• _What to work on_
In your copy, leave out the pictures and reproduce the listing below exactly.

[Collected data]

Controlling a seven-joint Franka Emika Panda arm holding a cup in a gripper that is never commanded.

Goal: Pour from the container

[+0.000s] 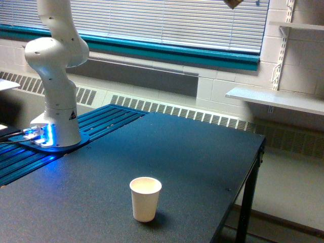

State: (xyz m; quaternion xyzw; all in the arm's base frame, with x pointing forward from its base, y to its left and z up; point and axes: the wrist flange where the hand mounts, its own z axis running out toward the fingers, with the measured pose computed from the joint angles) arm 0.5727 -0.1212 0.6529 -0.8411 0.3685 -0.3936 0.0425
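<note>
Exterior view, white paper cup stood upright on dark table, arm base mounted well behind it toward the view's left, brownish container glimpsed high above at the top edge, gripper unseen, jaw state not determinable.

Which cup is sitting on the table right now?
The small white paper cup, upright on the black table; the other is only a brown sliver at the top edge.

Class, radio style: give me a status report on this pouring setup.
Claw out of frame. Brownish object at top edge, container unconfirmed. White paper cup upright on black table. Nothing around the cup.
</note>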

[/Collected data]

• _Task response_
Controlling a seven-joint Franka Emika Panda arm holding a cup in a gripper that is never commanded.

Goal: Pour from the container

[+0.000s] 

State: (xyz m; quaternion xyzw; all in the arm's base frame, with x pointing forward from its base, y to its left and z up; point and axes: the wrist flange where the hand mounts, its own z axis running out toward the fingers, with the measured pose computed from the joint angles) arm 0.5727 -0.1212 0.6529 -0.8411 0.3685 -0.3936 0.0425
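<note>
Exterior view, white paper cup stood upright on dark table, arm base mounted well behind it toward the view's left, brownish container glimpsed high above at the top edge, gripper unseen, jaw state not determinable.

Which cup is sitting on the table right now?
The small white paper cup, upright on the black table; the other is only a brown sliver at the top edge.

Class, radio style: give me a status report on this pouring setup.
Claw out of frame. Brownish object at top edge, container unconfirmed. White paper cup upright on black table. Nothing around the cup.
</note>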

No further answer is expected.